The same simultaneous exhaustion and excitement, encapsulates so much of fall. The food is so good, but harvests are heavy, the days are still long, and some pushes and deadlines are non-negoatiable. Cold weather is not very open to compromise, so it’s up to us to get creative.  Every week from here on out, we work on getting one more block of storage crops in. This week included the first wave of bulk beets (beet picklers and kvass makers, we’ve got you covered), and most sensitive, clipping the winter squash, pie pumpkins, and gourds.  Crawling through the dry scratchy vines in 80 degree sun, but knowing the frost was coming that night was such a feeling of conflicting fall.  For the first time, for us, we did not pick up the squash immediately from the field as we cut, but piled it into windrows in the field to get some more sun, waiting for the onions curing on the nursery tables to finish their process and make way for squash. It’s a tricky little dance, and we ended up needing to put row cover over three of our beds of piled squash, but it made it through last nights frosts well, and we’ll be getting in to the nursery to finish sun-curing safely, as soon as we can. Later this fall, our new nursery will also start to take shape as part of our “FoodShed (that’s what we are calling this building that has such potential to transform our farm life), and we’re excited for how the expanded space will allow for easier fall curing as well as adequate space for spring seedlings.

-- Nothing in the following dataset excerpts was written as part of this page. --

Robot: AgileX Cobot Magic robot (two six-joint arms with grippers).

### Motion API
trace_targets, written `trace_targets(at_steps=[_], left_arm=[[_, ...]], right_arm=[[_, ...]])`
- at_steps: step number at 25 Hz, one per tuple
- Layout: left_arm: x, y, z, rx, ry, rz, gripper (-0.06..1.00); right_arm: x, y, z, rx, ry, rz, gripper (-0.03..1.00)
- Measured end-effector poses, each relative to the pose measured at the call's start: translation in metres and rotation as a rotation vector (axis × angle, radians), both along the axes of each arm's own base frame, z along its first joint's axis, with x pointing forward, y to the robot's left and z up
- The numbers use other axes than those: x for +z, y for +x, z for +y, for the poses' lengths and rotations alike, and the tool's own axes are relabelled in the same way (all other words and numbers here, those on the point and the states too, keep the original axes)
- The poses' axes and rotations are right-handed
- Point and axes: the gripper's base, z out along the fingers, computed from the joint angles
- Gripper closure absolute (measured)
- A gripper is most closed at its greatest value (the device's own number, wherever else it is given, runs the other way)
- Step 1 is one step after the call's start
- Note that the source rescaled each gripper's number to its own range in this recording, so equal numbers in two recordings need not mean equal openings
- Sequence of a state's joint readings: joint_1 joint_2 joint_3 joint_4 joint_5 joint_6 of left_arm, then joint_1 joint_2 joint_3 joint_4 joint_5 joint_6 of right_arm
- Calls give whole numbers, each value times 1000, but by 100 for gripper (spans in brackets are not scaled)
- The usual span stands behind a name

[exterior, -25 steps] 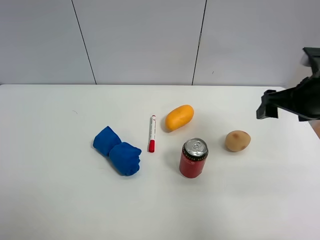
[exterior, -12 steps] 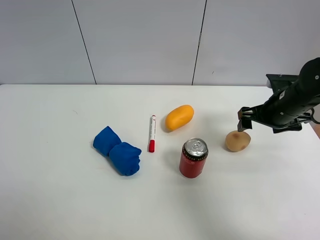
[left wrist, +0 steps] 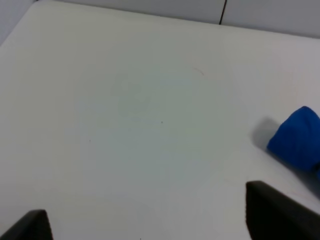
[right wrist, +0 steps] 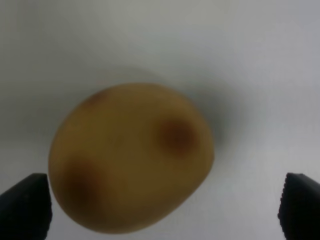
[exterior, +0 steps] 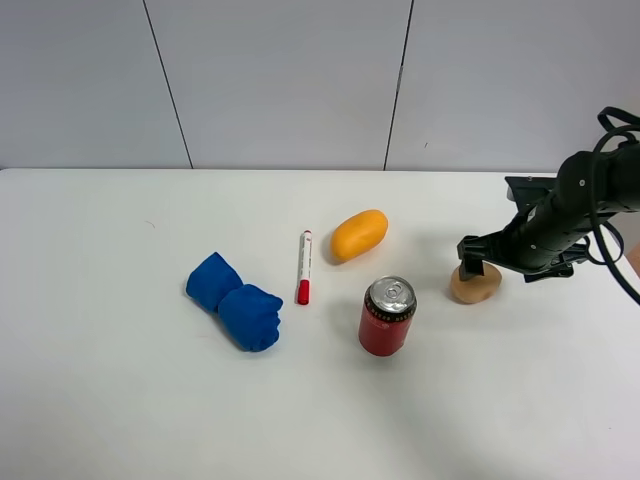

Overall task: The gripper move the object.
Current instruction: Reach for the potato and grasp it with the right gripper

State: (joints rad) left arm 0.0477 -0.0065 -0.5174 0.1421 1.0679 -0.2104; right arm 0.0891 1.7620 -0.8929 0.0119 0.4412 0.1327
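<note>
The gripper has been lowered onto the potato, right of the can. Its jaws are held spread around it, so closing is judged next.

A white surface fills nearly the whole view, matte and evenly lit. The left end effector shows only as two dark fingertips. They are set wide apart, with bare surface between them, and hold nothing. To its right and a little farther out, a bright blue cloth bundle lies on the surface. The picture's edge cuts it off, and a soft shadow sits beside it. Farther out again is a short, faint mark. At the far edge of the surface rises a pale wall, split by one dark upright seam.
</note>
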Motion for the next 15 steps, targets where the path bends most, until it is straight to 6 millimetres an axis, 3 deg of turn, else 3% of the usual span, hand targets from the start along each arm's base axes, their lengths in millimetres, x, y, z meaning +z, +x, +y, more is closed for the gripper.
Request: trace_targets(at_steps=[5,12,13,15], left_arm=[[0,0,0,0,0,0,-6],[0,0,0,0,0,0,-6],[0,0,0,0,0,0,-6],[0,0,0,0,0,0,-6]], right_arm=[[-8,6,0,5,0,-34,3],[-24,10,1,3,2,-15,19],[-25,10,1,3,1,-13,23],[-26,10,1,4,1,-12,40]])
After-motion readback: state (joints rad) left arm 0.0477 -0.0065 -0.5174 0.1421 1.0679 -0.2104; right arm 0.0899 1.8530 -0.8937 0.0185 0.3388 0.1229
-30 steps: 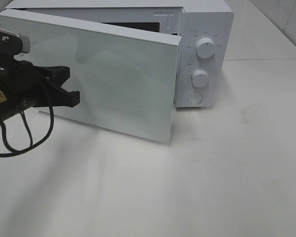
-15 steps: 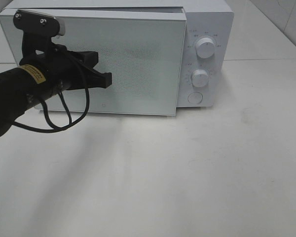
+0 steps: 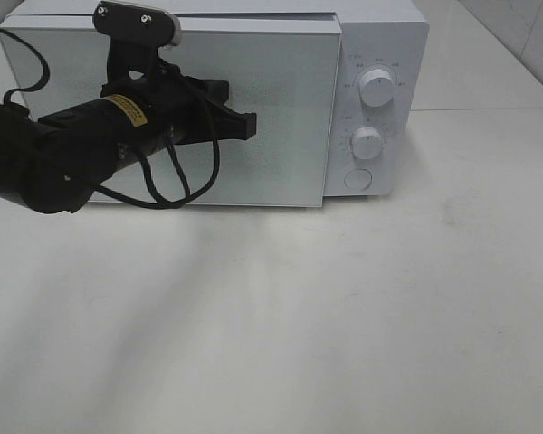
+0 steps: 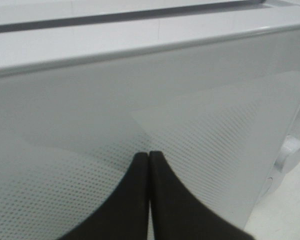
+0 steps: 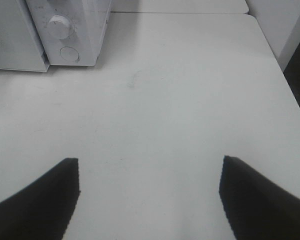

A farmstore friend (and Malaya) help break in an outside work area by roasting peppers this past Tuesday.

A farmstore friend (and Malaya) help break in an outside work area by roasting peppers this past Tuesday.

Squash rows covered for a frosty night.

Squash rows covered for a frosty night.

Meanwhile, in the North garden, plants are doing their own amazing building….bit by bit, fueled by sunshine even as the days get shorter. If you think that new farm center building is quite the feat (and it is), consider this: carrots, beets, turnips, and all the leafy greens are out there in the back field taking those tiny bits of molecules, breaking C02 and re-assembling it into starches, sugars, cellulose to make crunchy leafy bites, all on solar power. They are building your winter fuel for you, all on their own.  Sometimes I like to think about how many pounds of carrots one sunny day in fall might add, when multiplied over so many individual plants.  They are working for you, those powerful little green collaborators! 

Squash by sunlight: one of the most beautiful sights.

Squash by sunlight: one of the most beautiful sights.

And speaking of winter eating, we are finalizing details on our winter farm membership plans as soon as we can—it’s taken a backseat a few times to critical building steps, but watch for details coming soon, first to current farm members, then to everyone on the list.

Please, come on out to market Saturday morning, and stop by the farmstore anytime! And also, mark your calendars for another pepper roasting this Tuesday, from 3-6pm. We’ll take over the loading area of our new Foodshed and take advantage of the new-to-us roof and roast in style.

Wishing you good fall eating, 

Mary and Noah, SweetRoot Farm 

Cherry Tomatoes are still going strong!

Cherry Tomatoes are still going strong!